The delivery of a part of the timber contracted for was sufficient to take the case out of the statute of frauds. 135 Ark. 31; 79 Ark. 338; 128 Ark. 434; 19 Ark. 473.

E. K. Edwards, B. E. Isbell, for appellee.

Oral testimony is inadmissible to vary or contradict an unambiguous written contract.

The findings of fact of a chancellor will not be disturbed on appeal when supported by competent evidence.

Humphreys, J.

This suit was commenced in the Sevier Circuit Court by appellant against appellee to recover damages in the sum of $4,728, for the breach of an alleged partially performed oral contract to deliver to appellant at its sawmill 800,000 feet of sawlogs. It was alleged in the complaint that appellant purchased from appellee a mill and planer located near Lockesburg, for $2,500, and 800,000 feet of sawlogs at $9 per thousand feet to be delivered at the rate of 100,000 feet per month at said mill; that the primary consideration for the purchase of the mill was the agreement by appellee to deliver the logs at the mill; that appellant paid $500 in cash and executed three notes, two for $500 each and one for $1,000, secured by a mortgage on the mill and planer for the balance of the purchase money for the plant; that it afterward paid the two $500 notes, but had not paid the note for $1,000; that appellee delivered 8,000 feet of logs, for which appellant paid $10 per thousand, but *450failed and refused to deliver any more; that, on aocount of the failure to deliver the logs as per contract, appellant suffered damages in the sum stated above; that appellee was about to institute foreclosure proceedings and subject the plant to the payment of the $1,000 note; that, if permitted to do so, on account of the insolvency of the appellee, appellant would be compelled to pay the note and receive no remuneration from the damages sustained on account of the breach of the contract. The prayer' of the complaint was for judgment for damages in the amount claimed, and for a restraining order against the transfer of the note and foreclosure of the mortgage.

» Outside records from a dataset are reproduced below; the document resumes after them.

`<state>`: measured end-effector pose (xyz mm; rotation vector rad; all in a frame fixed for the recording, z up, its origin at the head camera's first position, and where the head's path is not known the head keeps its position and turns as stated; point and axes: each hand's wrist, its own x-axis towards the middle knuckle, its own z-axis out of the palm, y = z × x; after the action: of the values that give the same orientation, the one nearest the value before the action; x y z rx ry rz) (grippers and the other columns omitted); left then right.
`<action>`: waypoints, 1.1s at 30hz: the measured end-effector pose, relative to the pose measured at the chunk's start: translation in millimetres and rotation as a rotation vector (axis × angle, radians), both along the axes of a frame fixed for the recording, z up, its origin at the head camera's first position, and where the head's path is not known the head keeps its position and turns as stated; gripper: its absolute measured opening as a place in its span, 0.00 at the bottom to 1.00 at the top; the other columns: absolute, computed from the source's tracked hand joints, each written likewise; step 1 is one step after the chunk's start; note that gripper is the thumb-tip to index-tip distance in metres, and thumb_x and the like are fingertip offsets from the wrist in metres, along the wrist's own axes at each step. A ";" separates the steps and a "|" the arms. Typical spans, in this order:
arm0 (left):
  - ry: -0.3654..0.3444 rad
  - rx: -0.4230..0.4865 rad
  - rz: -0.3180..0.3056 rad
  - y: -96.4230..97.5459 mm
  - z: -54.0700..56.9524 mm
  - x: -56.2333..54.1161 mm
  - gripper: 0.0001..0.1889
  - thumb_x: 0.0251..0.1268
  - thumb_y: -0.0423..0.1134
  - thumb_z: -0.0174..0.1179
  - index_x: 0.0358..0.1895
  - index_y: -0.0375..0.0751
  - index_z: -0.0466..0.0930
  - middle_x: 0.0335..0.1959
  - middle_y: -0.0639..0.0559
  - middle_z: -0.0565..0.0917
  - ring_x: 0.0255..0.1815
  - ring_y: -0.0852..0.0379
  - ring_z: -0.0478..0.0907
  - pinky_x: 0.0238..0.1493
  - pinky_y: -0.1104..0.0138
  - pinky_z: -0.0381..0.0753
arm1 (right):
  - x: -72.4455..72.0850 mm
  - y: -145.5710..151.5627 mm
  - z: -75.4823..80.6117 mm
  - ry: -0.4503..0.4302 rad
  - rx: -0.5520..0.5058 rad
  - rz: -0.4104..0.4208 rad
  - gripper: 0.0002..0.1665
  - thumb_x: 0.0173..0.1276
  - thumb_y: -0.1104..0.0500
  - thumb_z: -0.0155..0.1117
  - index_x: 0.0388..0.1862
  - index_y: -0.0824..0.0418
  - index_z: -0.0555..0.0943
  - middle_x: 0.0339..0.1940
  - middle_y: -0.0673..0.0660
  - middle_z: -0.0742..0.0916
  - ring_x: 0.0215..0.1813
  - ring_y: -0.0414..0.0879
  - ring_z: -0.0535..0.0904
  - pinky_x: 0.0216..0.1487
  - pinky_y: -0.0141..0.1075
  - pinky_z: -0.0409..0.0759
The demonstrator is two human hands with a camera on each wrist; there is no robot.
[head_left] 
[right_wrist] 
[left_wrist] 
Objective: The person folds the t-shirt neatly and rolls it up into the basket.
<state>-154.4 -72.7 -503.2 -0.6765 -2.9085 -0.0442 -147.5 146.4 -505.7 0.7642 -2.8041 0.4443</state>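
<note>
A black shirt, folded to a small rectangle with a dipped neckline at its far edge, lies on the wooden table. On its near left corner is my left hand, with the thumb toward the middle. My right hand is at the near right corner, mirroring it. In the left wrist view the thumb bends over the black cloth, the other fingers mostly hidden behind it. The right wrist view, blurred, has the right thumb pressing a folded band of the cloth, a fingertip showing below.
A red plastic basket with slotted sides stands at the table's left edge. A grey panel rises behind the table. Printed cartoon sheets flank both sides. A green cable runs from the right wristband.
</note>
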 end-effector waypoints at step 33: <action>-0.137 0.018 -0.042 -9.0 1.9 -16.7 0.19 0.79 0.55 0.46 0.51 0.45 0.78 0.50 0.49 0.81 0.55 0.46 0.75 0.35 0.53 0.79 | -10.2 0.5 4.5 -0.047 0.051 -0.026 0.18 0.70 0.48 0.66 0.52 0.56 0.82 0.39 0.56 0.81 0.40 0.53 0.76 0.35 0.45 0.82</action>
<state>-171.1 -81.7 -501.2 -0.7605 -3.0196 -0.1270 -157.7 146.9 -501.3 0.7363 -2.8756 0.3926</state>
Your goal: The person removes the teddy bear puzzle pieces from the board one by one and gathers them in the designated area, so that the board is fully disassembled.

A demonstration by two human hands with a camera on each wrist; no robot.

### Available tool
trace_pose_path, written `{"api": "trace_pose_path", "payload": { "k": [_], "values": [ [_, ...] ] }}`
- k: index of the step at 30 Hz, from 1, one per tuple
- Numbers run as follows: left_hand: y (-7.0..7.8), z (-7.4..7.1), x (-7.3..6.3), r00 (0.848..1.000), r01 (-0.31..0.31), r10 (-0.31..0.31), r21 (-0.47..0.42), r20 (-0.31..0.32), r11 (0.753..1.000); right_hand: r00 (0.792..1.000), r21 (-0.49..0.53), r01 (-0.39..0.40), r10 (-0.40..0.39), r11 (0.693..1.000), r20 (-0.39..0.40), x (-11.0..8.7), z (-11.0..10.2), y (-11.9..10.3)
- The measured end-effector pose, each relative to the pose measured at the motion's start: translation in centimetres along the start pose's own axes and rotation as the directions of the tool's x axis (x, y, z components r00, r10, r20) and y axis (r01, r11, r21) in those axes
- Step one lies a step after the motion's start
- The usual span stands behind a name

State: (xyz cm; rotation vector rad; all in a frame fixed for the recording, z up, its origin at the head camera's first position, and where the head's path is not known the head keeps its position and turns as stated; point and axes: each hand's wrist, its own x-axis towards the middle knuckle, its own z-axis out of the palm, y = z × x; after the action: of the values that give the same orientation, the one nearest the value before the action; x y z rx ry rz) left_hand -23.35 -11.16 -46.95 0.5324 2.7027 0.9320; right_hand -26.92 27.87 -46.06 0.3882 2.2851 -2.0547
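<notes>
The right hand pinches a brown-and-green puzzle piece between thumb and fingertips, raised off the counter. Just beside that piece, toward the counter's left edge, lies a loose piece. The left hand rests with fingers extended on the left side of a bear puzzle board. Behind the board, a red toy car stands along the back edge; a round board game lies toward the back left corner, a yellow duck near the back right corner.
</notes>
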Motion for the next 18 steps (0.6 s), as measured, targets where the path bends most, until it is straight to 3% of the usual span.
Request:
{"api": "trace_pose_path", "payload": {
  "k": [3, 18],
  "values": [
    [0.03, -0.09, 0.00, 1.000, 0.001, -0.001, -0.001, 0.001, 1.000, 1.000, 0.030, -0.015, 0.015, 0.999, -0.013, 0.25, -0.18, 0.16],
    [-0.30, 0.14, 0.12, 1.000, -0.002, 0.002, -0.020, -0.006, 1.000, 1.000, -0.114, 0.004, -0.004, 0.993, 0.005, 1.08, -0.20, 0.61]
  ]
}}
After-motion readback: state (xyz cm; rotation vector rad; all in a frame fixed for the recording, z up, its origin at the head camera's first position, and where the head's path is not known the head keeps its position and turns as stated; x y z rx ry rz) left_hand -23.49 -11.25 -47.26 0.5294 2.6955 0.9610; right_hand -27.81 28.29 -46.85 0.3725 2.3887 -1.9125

Appellee filed an answer, denying that he entered into the alleged oral contract, and that the primary consideration for the sale of the mill was an undertaking on his part to deliver sawlogs on the millsite; but alleged that he entered into a written contract with Phil T. Stevenson for the sale and purchase of the sawmill and planer for $2,500, $500 cash and $2,000 upon deferred payments, evidenced by three promissory notes, two being for $500 each and one for $1,000, which were secured by a chattel mortgage executed by Phil T. Stevenson himself; that when he sold the sawmill and planer he executed a bill of sale for same in the usual form to Stevenson; that the notes were indorsed by K. E. Hicks for appellant; that appellant paid the two $500 notes, but refused to pay the $1,000 note when same matured. The prayer of the answer was that appellant take nothing by reason of his complaint, and that appellee have judgment for his costs. Appellee asked that Phil T. Stevenson be made a party and filed a cross-bill against him and' appellant, embodying the necessary allegations for a judgment upon the note and a foreclosure of the mortgage, and obtained a transfer of the cause to the chancery court.

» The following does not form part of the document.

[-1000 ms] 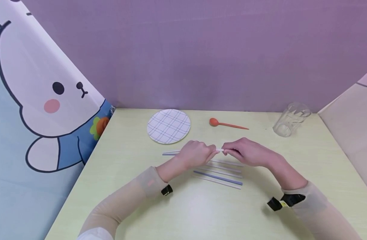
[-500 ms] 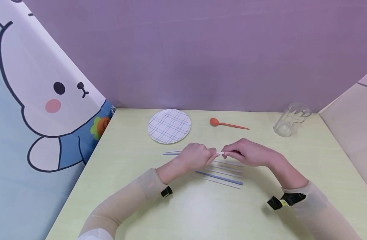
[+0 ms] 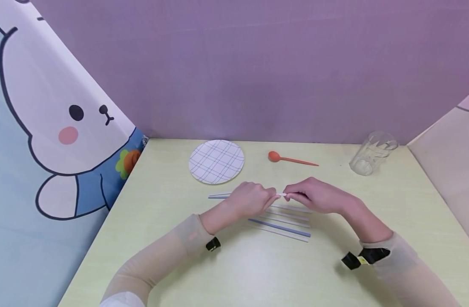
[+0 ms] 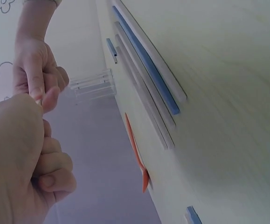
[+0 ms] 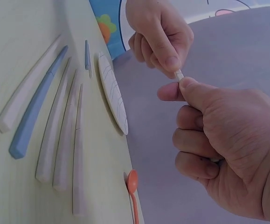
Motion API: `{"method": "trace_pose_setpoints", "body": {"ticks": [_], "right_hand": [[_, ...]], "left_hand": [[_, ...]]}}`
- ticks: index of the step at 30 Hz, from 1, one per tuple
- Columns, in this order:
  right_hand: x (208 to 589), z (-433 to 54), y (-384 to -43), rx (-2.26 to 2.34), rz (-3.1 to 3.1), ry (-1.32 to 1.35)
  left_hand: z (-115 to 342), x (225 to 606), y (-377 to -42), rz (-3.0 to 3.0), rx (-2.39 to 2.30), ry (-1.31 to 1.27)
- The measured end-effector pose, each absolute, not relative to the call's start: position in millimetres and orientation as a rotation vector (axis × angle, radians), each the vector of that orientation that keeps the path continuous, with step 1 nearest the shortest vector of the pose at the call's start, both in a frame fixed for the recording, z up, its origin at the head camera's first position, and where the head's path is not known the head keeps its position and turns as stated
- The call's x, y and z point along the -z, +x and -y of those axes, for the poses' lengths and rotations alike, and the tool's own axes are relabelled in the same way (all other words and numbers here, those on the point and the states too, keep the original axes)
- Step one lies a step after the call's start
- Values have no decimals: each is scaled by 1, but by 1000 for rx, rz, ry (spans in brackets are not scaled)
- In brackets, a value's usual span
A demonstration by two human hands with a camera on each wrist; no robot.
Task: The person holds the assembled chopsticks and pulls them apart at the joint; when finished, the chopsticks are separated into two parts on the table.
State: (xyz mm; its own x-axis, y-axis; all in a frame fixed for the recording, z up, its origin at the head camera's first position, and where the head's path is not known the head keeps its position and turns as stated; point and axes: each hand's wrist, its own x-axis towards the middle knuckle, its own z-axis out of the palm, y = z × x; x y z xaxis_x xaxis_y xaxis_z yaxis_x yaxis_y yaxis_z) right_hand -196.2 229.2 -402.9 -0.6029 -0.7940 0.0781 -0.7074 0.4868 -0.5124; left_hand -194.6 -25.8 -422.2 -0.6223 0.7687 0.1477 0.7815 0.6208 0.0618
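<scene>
Over the counter (image 3: 257, 273), the head view shows the left hand (image 3: 254, 199) and the right hand (image 3: 321, 195) facing each other, each grip narrow and pinching a white stick (image 3: 281, 194) above a row of chopsticks (image 3: 279, 227), with a plate (image 3: 216, 162), a spoon (image 3: 274, 156) and a glass (image 3: 373, 153) farther back. From the left wrist, the hands hide nearly all of that stick, while the right-wrist view shows a short length of it between them, raised clear of the counter.

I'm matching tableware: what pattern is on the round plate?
The plate is white with thin bluish crossing lines, clearest in the head view.
</scene>
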Motion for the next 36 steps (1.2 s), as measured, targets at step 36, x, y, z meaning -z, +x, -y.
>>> {"method": "trace_pose_setpoints", "body": {"ticks": [36], "right_hand": [[401, -295, -195, 696, -2985, -1115]], "left_hand": [[69, 435, -214, 2851, 147, -1126]]}}
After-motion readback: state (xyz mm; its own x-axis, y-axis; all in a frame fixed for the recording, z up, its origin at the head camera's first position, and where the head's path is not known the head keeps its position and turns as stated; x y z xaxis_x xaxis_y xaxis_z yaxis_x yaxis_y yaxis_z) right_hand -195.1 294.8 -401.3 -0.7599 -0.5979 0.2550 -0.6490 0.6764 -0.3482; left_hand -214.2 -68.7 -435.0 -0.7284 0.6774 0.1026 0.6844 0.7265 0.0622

The cause was submitted upon the pleadings and evidence, which resulted in the dismissal of appellant’s *451complaint and a decree in favor of appellee upon his cross-complaint, from which is this appeal.

The testimony adduced by appellant tended to show that it was unwilling to purchase the sawmill and planer from appellee unless assured of sufficient timber to operate the plant; that therefore it entered into a contract with appellee for' the sale and purchase of the mill and planer and 800,000 feet of logs or timber to be delivered at the millsite at the rate of 100,000 feet per month; that the prime consideration for the contract was the procurement of the timber. Appellant contends that it is shown by a great preponderance of the evidence that it entered into such a contract with appellee. The testimony shows that, after the terms of the contract had been discussed and agreed upon, the parties repaired to the law office of E. K. Edwards and requested him to prepare a bill of sale, notes and mortgage covering the sale and purchase of the sawmill and planer. Edwards asked them to state the terms of the contract to him, giving the particulars. Appellee stated that he was selling his mill and planer to Stevenson, including the lumber1 on the yard, but that it was unnecessary to include the lumber in the bill of sale because it was ready for the market and would be shipped away before the notes were due. The attorney asked whether K. R. Hicks was a party to the contract. Hicks replied that he was an officer in the appellant company and was going to sign the notes as surety for Stevenson, as appellant would handle the output of the mill. The attorney had made a memorandum of the particulars from which to draft the bill of sale, notes and mortgage, then propounded this question to the parties, “Now, does this cover it all?” One of them, in the presence of the others, said “Yes.” A bill of sale for the mill and planer, in the usual form, was prepared by the attorney, signed by appellee and delivered to Stevenson. A draft was drawn in favor of appellee by Hicks to cover the cash payment of $500 and delivered to appellee. Three notes covering the balance of the pur*452chase money, and a mortgage to secure them, were executed by Stevenson upon the plant and delivered to appellee. None of the written instruments embodied or even referred to an undertaking on the part of appellee to deliver 800,000 feet of logs or timber- on the millsite at the rate of 100,000 feet per month for $9 per thous- and feet, or that such an undertaking was a part of the consideration or inducement for the sale of the mill and planer.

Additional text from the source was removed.